## [WORK TO BE COMPLETED]
Copy out the data word for word. The images are not part of the copy.
START RECORDED DATA
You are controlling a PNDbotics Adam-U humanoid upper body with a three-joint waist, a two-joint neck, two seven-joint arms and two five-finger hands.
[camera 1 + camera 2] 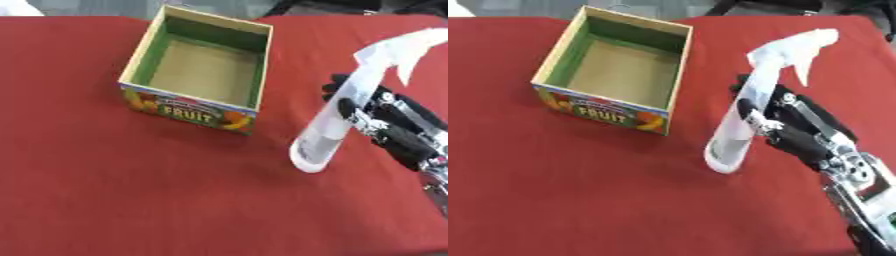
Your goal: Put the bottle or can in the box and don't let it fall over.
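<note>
Clear plastic spray bottle with white trigger head (741,120) right of box, tilted, base low-left, head up-right, apparently lifted off cloth. Going left to right: open cardboard fruit box with green inner walls (196,70) on red tablecloth (105,190), empty, upright. Then bottle, well apart from box. Then black right hand (794,127), fingers curled round bottle mid-body. Left hand unseen. Risks: tilted base catching box rim; release while leaning, tall top-heavy bottle tipping inside box.

A red cloth (131,200) covers the worktop. Beyond its far edge lies grey floor (96,7), with dark shapes (772,6) further right.
</note>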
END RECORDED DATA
## [TASK OUTPUT]
You are controlling a PNDbotics Adam-U humanoid upper body with a three-joint waist, a two-joint neck, two seven-joint arms and two five-finger hands.
[camera 1 + camera 2] 
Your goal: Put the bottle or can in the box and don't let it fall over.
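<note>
Clear plastic spray bottle with white trigger head (741,120) right of box, tilted, base low-left, head up-right, apparently lifted off cloth. Going left to right: open cardboard fruit box with green inner walls (196,70) on red tablecloth (105,190), empty, upright. Then bottle, well apart from box. Then black right hand (794,127), fingers curled round bottle mid-body. Left hand unseen. Risks: tilted base catching box rim; release while leaning, tall top-heavy bottle tipping inside box.

A red cloth (131,200) covers the worktop. Beyond its far edge lies grey floor (96,7), with dark shapes (772,6) further right.
</note>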

No more work is needed on this exercise.